• WHAT YOU WILL DO
Please retype the data below in full.

• DATASET EXTRACT
== Segment start ==
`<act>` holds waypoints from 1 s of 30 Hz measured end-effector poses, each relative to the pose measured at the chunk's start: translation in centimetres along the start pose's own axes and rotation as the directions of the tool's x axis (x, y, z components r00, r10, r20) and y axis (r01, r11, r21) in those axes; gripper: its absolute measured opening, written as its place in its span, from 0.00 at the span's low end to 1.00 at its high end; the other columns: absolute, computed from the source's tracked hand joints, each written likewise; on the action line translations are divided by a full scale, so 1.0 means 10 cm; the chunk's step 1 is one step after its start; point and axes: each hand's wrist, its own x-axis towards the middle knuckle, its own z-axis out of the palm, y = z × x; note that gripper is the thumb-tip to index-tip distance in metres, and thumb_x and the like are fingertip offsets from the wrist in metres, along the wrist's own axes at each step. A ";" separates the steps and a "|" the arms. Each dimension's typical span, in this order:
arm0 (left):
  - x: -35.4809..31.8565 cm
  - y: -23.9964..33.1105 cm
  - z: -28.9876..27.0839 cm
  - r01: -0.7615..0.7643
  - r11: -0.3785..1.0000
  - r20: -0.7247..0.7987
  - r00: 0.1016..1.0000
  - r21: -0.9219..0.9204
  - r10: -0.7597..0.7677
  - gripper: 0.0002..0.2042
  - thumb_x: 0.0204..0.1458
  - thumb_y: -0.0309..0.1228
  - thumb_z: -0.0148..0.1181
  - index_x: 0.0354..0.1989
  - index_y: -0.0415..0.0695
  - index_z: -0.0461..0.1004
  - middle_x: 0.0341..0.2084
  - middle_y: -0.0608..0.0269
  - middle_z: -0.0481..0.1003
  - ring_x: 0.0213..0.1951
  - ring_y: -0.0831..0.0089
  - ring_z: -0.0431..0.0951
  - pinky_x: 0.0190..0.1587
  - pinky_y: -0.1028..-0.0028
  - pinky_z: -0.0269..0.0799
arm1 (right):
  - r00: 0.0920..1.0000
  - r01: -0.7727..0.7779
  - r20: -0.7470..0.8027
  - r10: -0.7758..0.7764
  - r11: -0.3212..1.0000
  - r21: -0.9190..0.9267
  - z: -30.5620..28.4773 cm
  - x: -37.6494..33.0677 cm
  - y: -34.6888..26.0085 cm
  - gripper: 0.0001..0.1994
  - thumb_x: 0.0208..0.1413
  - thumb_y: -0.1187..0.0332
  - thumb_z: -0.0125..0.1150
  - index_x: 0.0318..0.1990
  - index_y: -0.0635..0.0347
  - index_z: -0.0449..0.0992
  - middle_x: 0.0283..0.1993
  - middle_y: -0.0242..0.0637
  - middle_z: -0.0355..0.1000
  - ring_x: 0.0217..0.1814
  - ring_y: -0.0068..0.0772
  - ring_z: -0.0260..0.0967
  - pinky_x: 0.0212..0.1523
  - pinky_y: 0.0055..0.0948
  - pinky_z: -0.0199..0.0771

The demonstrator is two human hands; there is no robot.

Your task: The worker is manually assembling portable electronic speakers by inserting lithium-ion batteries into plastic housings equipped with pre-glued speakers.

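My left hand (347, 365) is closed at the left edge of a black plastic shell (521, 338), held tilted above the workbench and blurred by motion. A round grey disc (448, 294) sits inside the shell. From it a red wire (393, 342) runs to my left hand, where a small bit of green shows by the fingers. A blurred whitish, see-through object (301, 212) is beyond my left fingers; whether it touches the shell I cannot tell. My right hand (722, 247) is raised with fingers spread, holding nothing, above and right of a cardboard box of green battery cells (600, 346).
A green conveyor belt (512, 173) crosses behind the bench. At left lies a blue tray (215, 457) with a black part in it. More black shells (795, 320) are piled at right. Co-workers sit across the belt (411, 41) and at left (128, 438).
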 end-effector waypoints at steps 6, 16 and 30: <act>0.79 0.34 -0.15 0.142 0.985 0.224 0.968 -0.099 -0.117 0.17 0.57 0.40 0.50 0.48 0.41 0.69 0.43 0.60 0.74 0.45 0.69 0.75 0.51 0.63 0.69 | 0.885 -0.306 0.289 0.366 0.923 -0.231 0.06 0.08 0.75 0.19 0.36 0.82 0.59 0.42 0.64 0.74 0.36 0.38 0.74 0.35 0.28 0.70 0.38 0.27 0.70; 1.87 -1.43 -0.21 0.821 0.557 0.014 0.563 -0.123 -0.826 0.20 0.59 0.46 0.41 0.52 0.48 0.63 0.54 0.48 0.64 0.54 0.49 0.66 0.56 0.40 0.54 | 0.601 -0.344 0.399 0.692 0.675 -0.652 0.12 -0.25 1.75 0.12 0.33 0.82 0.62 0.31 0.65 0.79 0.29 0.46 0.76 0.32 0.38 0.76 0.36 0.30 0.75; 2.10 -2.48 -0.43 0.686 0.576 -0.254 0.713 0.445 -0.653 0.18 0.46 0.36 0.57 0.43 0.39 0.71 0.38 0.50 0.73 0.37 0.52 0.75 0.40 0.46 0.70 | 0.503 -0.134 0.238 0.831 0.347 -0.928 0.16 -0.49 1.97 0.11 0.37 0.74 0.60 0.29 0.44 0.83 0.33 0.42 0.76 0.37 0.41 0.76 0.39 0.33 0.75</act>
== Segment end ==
• OUTPUT BELOW
`<act>` holds waypoints from 1 s of 30 Hz measured end-effector poses, each relative to the pose measured at the chunk's start: translation in centimetres along the start pose's own axes and rotation as the directions of the tool's x axis (x, y, z components r00, r10, r20) and y axis (r01, r11, r21) in those axes; gripper: its absolute measured opening, written as its place in its span, from 0.00 at the span's low end to 1.00 at its high end; the other columns: absolute, computed from the source's tracked hand joints, each written likewise; on the action line translations are divided by a full scale, so 1.0 means 10 cm; the chunk's step 1 is one step after its start; point and axes: each hand's wrist, its own x-axis towards the middle knuckle, its own z-axis out of the palm, y = z × x; note that gripper is the thumb-tip to index-tip distance in metres, and thumb_x and the like are fingertip offsets from the wrist in metres, along the wrist's own axes at each step. A ";" separates the steps and a "|" the arms. Each dimension's typical span, in this order:
arm0 (left):
  - x: -35.4809..31.8565 cm
  - y: -23.9964..33.1105 cm
  - z: -28.9876..27.0839 cm
  - r01: -0.7615..0.7643
  - r11: -0.3785..1.0000
  - r20: -0.7247..0.7987
  - r00: 0.1016..1.0000
  - r21: -0.9219..0.9204
  - r10: -0.7597..0.7677
  - gripper: 0.0002..0.2042
  - thumb_x: 0.0204..0.1458
  - thumb_y: -0.0309..0.1228
  - thumb_z: -0.0148..0.1181
  - index_x: 0.0354..0.1989
  - index_y: -0.0415..0.0695
  - index_z: -0.0461..0.1004
  - middle_x: 0.0341..0.2084
  - middle_y: -0.0608..0.0269
  - middle_z: -0.0481..0.1003
  - ring_x: 0.0213..0.1951
  - ring_y: -0.0831..0.0089
  - ring_z: -0.0431..0.0951
  - pinky_x: 0.0190..0.1587
  - pinky_y: -0.1028..-0.0028
  - pinky_z: -0.0269..0.0799
arm1 (right):
  - r00: 0.0920..1.0000
  - r01: -0.7727..0.7779
  - r20: -0.7470..0.8027
  - r10: -0.7758..0.7764
  - r11: -0.3212..1.0000
  - r21: -0.9190..0.9267
  - z: -30.5620..28.4773 cm
  - x: -37.6494..33.0677 cm
  - y: -34.6888..26.0085 cm
  - gripper: 0.0001..0.1994
  - thumb_x: 0.0208..0.1413
  - thumb_y: -0.1187..0.0332
  - thumb_z: -0.0125..0.1150
  - index_x: 0.0318..0.1990
  - index_y: -0.0635..0.0347
  - index_z: -0.0449..0.0992
  - middle_x: 0.0283..0.1993
  - middle_y: -0.0242..0.0637
  - middle_z: -0.0355..0.1000
  - ring_x: 0.0217..0.1814
  - ring_y: -0.0068..0.0772
  - ring_z: -0.0260..0.0967
  - pinky_x: 0.0212..0.1523
  - pinky_y: 0.0055..0.0948
  - pinky_z: -0.0199..0.0771

The demonstrator is two human hands; there is no robot.

Your task: The worker is manually assembling portable electronic speakers by inserting lithium-ion batteries into plastic housings equipped with pre-glued speakers.

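My left hand (347, 365) is closed at the left edge of a black plastic shell (521, 338), held tilted above the workbench and blurred by motion. A round grey disc (448, 294) sits inside the shell. From it a red wire (393, 342) runs to my left hand, where a small bit of green shows by the fingers. A blurred whitish, see-through object (301, 212) is beyond my left fingers; whether it touches the shell I cannot tell. My right hand (722, 247) is raised with fingers spread, holding nothing, above and right of a cardboard box of green battery cells (600, 346).
A green conveyor belt (512, 173) crosses behind the bench. At left lies a blue tray (215, 457) with a black part in it. More black shells (795, 320) are piled at right. Co-workers sit across the belt (411, 41) and at left (128, 438).
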 end-effector waypoints at steps 6, 16 and 30: <act>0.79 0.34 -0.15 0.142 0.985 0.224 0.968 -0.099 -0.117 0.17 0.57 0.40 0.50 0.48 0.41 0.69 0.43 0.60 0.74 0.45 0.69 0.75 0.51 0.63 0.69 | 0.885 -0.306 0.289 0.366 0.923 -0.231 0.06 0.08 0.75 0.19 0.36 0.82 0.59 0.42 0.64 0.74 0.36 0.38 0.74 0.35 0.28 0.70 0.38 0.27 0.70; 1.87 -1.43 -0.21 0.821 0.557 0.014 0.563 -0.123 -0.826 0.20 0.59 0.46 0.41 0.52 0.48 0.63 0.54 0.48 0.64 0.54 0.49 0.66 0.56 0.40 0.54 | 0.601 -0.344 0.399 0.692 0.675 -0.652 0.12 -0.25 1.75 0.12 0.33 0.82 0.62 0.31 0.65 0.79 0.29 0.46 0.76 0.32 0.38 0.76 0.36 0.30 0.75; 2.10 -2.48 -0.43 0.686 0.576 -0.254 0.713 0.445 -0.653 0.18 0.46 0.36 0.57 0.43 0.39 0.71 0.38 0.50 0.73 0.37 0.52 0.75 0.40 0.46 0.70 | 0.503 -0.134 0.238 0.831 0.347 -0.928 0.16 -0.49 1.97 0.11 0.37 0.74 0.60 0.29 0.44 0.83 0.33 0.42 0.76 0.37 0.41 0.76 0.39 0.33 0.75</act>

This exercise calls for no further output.